# The task
Begin at the line containing "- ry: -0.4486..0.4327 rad" in the entries below and end at the line containing "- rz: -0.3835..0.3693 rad"; transcribe that range exactly and nothing outside it.

# Material shown
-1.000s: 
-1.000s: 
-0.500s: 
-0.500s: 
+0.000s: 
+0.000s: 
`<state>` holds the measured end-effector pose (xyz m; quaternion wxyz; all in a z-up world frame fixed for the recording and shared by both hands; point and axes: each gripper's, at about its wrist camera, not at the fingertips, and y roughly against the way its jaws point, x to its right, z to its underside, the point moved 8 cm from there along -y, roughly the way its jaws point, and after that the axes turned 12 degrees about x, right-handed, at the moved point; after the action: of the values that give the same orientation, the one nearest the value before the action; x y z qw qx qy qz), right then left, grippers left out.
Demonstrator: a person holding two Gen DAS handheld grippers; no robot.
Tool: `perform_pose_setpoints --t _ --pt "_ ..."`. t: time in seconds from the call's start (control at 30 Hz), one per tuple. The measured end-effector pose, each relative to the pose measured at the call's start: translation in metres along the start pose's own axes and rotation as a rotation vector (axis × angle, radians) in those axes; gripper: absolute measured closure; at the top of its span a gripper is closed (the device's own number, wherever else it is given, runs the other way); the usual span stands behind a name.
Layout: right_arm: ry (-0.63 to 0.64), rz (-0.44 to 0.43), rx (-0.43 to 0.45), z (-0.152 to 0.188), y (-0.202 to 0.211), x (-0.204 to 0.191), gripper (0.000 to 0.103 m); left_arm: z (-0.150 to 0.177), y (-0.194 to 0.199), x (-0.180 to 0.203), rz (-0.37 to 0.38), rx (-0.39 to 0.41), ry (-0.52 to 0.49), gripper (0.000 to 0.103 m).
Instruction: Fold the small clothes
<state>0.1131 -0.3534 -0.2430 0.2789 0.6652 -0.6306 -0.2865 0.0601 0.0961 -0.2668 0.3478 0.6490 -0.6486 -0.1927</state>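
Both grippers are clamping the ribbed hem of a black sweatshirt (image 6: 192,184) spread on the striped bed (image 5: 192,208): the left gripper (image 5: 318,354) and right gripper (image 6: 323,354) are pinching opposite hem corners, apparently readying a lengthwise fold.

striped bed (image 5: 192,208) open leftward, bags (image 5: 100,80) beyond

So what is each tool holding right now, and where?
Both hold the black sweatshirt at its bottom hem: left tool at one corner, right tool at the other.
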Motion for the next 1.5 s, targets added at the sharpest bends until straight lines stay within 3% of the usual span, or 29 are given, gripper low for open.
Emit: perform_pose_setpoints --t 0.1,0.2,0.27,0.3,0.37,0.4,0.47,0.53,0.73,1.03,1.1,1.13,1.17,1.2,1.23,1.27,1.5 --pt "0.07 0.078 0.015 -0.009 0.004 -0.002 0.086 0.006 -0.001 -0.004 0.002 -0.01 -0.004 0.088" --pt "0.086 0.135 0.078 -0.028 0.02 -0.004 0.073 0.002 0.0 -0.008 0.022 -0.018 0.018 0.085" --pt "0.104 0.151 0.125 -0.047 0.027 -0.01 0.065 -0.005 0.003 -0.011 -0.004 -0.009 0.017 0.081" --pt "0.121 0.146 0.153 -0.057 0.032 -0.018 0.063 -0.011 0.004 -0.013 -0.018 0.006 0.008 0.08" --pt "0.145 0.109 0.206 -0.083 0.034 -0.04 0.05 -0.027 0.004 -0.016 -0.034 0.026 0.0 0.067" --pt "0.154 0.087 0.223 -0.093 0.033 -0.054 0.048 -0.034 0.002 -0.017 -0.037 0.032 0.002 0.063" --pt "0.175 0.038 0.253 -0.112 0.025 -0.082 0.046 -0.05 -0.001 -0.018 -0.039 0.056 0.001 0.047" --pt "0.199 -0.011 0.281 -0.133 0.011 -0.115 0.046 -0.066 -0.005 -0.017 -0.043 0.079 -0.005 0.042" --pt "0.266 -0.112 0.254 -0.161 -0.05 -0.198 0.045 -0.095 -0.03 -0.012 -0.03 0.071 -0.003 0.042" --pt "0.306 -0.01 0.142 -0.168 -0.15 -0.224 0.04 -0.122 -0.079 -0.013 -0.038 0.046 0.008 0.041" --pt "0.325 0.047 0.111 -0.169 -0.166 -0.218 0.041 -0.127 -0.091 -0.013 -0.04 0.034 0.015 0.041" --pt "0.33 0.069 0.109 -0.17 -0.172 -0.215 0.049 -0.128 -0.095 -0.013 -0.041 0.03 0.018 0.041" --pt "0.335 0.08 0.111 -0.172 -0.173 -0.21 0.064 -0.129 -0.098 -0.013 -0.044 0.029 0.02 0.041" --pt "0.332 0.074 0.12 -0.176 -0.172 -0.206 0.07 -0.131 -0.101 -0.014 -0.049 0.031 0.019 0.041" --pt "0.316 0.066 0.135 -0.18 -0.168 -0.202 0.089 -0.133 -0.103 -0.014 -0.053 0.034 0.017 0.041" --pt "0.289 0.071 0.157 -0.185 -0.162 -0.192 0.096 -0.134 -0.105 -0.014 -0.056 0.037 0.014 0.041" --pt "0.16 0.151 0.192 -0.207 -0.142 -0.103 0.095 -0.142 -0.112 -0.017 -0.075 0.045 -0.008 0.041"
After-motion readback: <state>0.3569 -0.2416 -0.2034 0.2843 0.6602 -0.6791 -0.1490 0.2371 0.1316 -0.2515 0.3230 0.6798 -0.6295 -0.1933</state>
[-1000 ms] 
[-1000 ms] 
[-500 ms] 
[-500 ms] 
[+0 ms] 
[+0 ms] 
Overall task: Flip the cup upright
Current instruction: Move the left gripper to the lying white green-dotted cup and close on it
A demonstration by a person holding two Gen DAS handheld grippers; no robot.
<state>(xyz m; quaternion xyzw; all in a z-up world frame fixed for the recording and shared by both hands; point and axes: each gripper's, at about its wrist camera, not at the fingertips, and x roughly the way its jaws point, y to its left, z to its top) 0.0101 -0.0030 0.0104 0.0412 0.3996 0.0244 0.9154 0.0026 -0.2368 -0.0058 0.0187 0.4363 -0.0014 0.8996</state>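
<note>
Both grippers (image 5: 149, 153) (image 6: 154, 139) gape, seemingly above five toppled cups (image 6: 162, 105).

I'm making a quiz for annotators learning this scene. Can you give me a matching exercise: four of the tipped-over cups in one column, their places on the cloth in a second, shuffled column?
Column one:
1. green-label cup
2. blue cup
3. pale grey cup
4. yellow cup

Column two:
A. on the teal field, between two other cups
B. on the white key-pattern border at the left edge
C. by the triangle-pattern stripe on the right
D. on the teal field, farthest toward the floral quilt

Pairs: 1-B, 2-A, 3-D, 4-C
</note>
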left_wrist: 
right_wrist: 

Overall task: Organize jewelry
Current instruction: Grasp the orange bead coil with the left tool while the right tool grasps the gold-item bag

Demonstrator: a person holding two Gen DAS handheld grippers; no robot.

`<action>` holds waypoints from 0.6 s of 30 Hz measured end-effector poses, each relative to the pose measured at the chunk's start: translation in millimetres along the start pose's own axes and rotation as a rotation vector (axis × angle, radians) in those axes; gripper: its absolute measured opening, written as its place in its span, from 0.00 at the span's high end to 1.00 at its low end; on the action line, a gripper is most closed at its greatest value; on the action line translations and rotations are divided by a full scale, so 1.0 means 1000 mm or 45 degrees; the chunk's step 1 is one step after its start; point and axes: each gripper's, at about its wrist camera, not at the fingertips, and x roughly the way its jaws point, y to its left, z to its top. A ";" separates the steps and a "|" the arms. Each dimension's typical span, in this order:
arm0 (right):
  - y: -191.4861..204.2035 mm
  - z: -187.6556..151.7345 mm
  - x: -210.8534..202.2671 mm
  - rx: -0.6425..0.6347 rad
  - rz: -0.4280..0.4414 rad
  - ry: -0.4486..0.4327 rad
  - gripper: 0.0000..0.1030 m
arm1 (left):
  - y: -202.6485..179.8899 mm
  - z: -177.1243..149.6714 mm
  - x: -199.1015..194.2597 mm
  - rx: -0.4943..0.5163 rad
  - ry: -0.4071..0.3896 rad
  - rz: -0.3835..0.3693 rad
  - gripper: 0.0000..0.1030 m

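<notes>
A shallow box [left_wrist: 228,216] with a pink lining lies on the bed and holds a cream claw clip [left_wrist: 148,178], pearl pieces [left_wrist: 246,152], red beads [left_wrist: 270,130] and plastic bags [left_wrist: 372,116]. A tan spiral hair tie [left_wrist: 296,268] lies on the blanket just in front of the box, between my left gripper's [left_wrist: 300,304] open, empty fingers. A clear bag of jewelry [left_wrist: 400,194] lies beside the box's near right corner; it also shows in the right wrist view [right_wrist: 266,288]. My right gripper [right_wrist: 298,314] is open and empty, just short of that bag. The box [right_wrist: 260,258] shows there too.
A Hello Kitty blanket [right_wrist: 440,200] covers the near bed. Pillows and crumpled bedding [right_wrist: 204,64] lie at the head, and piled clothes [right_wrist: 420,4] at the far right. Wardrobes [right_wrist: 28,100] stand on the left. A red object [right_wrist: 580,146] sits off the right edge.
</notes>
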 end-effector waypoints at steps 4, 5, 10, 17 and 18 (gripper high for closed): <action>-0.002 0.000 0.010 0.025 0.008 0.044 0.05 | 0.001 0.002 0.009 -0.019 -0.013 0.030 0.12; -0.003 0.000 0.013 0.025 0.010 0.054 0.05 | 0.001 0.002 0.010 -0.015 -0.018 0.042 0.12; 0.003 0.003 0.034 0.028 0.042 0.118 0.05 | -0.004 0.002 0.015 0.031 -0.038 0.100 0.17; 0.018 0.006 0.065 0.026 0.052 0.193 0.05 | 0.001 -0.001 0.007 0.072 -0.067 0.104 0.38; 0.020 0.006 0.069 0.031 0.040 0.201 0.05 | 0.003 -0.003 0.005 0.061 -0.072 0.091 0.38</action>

# Result below
  - ry: -0.4486..0.4327 rad
  - gripper: 0.0000..0.1030 m
arm1 (left):
  - y: -202.6485..179.8899 mm
  - z: -177.1243..149.6714 mm
  - x: -199.1015..194.2597 mm
  - rx: -0.4943..0.5163 rad
  - ry: -0.4071..0.3896 rad
  - rz: -0.3835..0.3693 rad

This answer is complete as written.